Vacuum

We’re falling toward the moon—a two-woman crew delivering several thousand metric tons of salt to New Berlin. The engines have shut down, having reached maximum velocity, and the lack of acceleration has left us weightless. No sooner have the thrusters kicked off than my partner, Cori, is out of her pressure suit, stuffing the bulky thing in a locker, then floating back to me clad in only her skin-tight environmental suit. I stay strapped in and fully suited up. It’s only a seven-hour flight, but I’m conservative about safety. Cori sees me parked at the command station and pouts. She wants a quickie. I want to stay alive. She drifts about, rotating slowly, showing me all the things her environmental suit is so tightly wrapped around. She then anchors herself to me, somehow getting her hands in my pressure suit and under my environmental skin.

Cori gives the best hand jobs in the local system, and I begin to relent. I lift my arm to remove my glove and hear a sharp crack. We both look to the four-inch observation portal near the pilot’s station and see a spiderweb of cracks radiate out from a pinhole.
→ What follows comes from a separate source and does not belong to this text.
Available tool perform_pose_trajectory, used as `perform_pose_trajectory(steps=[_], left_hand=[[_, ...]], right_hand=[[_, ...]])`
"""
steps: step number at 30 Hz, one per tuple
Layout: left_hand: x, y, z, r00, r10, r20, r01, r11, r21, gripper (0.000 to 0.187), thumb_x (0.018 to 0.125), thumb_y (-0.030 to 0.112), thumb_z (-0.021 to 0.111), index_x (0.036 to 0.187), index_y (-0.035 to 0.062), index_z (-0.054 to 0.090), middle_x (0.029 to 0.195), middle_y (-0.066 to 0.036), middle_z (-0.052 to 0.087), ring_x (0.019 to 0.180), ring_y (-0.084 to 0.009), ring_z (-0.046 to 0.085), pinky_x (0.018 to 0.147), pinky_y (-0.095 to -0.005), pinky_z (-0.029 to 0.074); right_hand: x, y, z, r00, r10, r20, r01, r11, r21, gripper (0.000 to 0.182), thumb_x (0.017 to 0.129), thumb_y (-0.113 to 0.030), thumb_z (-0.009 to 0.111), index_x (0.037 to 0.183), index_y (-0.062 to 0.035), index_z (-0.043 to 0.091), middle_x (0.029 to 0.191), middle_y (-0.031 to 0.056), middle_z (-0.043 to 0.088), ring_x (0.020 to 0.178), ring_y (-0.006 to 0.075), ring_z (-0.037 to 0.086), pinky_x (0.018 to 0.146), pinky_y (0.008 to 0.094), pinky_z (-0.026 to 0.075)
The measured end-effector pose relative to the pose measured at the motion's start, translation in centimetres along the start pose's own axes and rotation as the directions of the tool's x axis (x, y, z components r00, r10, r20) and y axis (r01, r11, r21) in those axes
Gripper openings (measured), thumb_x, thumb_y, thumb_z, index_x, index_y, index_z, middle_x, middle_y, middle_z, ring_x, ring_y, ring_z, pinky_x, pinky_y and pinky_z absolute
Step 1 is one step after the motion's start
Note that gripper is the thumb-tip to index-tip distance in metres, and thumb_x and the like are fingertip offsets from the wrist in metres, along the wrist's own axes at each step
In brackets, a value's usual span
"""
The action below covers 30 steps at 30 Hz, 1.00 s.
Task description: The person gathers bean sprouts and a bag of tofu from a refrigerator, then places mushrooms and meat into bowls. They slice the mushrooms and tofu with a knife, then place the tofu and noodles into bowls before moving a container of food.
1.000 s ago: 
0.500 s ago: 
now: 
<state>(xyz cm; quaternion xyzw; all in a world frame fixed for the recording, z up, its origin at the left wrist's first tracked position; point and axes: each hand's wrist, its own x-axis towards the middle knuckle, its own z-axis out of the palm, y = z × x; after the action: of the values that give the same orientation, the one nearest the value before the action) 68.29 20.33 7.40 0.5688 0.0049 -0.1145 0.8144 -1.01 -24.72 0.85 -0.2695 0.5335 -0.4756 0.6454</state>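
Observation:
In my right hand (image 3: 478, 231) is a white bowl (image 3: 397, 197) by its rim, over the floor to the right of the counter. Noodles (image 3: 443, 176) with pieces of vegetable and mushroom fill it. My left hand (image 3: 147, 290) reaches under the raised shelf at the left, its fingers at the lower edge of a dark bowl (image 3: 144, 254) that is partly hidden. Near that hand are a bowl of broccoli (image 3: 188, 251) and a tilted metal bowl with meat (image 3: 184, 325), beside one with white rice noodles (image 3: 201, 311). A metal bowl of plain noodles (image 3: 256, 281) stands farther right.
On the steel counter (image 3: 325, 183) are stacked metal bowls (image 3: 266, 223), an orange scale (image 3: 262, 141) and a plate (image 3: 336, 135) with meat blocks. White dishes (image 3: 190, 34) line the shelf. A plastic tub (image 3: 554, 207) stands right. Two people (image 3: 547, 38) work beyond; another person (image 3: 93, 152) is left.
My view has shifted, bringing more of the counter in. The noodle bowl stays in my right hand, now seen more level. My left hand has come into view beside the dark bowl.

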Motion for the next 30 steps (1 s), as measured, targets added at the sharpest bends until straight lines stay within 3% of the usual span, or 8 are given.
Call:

I look at my arm and see a bright jet of blood streaking out along the micrometeorite path, plus a tiny black pockmark where it has made a small crater in the hull. The puncture in my forearm is strangely painless. As I scramble to seal up again, Cori launches herself from me toward the locker where her suit is, but it’s too late. The portal fails, creating a hurricane of wind that sucks Cori back toward the opening.

I hear her tailbone crack as the pressure of the atmosphere pushes her backside through the small aperture. Neither of us screams. I finished sealing up and lock my helmet on. I go to unstrap to pull her from the relentless crushing force, but Cori says no. I hear her pelvis fracture, and a strange fold appears across her hips. As she looks at me with terror, her arms and legs shake with the stress of keeping from being pulled in. But it is a losing battle. Something inside her ruptures and bursts out her back. I see her face turn pale. The vacuum is sucking out her internals. I tell myself she has to be dead, but her eyes keep staring at me. On the external monitors, I can see blood and viscera spraying along that side of the ship, freezing as they do. One of her legs snaps and disappears out the portal. It goes fast after that. Her remaining leg is crushed and forced through the hole, followed by her hips. The mass of her abdomen momentarily plugs the opening, but it too is emptied and sucked into space. What is left in her chest cavity follows, then her ribs, neck, and skull. Cori is gone less than thirty seconds after the micrometeorite hits us. I wait for the air to escape from the cabin. The wind and howling die down. I unstrap and seal the portal, then strap back in. I radio to let New Berlin control know there has been an accident. I keep my suit on and remain strapped in for the rest of the trip. I want to stay alive.